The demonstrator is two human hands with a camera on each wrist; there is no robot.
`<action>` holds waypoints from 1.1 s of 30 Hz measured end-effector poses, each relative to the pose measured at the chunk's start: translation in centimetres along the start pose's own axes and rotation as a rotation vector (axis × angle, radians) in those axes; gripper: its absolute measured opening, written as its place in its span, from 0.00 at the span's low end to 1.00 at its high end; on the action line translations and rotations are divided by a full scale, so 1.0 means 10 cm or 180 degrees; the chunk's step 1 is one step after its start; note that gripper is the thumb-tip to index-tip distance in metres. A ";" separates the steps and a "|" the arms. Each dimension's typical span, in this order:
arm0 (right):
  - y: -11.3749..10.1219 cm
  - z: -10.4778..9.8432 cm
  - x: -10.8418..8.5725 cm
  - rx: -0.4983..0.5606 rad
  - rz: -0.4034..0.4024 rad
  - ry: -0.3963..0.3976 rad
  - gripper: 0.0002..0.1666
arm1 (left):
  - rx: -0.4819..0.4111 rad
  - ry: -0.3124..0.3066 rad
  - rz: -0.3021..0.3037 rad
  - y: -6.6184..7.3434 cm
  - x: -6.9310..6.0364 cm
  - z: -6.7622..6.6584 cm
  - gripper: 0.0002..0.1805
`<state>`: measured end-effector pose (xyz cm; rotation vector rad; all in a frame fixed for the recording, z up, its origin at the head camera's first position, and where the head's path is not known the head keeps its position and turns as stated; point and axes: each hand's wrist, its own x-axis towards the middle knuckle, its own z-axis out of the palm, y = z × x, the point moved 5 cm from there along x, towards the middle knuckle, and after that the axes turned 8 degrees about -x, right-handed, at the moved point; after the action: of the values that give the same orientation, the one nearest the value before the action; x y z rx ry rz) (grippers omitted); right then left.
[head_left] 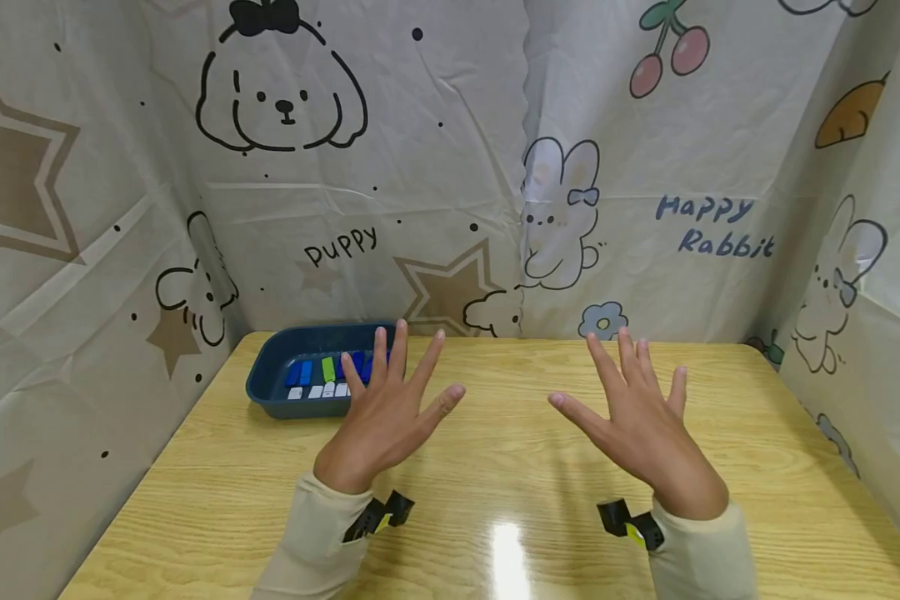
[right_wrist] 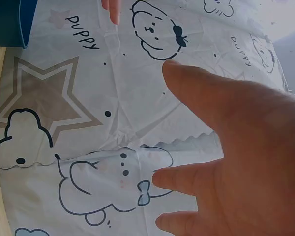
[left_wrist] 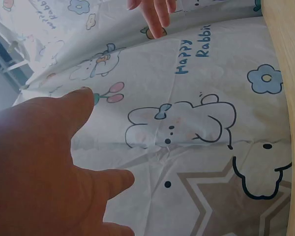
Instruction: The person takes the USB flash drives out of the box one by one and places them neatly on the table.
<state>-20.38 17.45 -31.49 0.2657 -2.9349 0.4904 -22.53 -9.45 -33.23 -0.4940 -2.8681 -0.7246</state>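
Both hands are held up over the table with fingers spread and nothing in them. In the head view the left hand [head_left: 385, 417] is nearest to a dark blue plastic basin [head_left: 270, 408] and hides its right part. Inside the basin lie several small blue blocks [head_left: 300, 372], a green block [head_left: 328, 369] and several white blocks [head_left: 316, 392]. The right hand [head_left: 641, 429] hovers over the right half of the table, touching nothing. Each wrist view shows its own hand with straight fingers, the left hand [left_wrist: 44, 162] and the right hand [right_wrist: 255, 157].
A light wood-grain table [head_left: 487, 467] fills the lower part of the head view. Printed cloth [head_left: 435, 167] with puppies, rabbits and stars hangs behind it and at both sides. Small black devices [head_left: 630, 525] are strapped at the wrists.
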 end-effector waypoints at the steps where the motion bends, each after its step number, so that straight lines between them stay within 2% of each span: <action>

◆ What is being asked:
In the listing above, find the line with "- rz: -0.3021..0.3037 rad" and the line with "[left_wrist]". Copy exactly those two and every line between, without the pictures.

◆ Output of the task:
  - rz: -0.3021..0.3037 rad
  - y: -6.6184..7.3434 cm
  - x: -6.9310..6.0364 cm
  - z: -6.7622..6.6584 cm
  - gripper: 0.0002..0.1805
`<state>`: measured end-effector pose (xyz cm; rotation vector rad; all in a frame fixed for the recording, z up, its origin at the head camera's first position, and where the head's path is not known the head keeps its position and turns as stated; point and axes: each hand's wrist, its own x-axis towards the middle knuckle, its own z-axis out of the palm, y = z × x, the point moved 5 cm from there along x, towards the middle knuckle, and after that the axes turned 8 degrees about -x, right-handed, at the moved point; after the action: of the values that give the same orientation, the one nearest the value before the action; x y z rx ry rz) (grippers omitted); right then left.
[head_left] 
[right_wrist] 
[left_wrist] 

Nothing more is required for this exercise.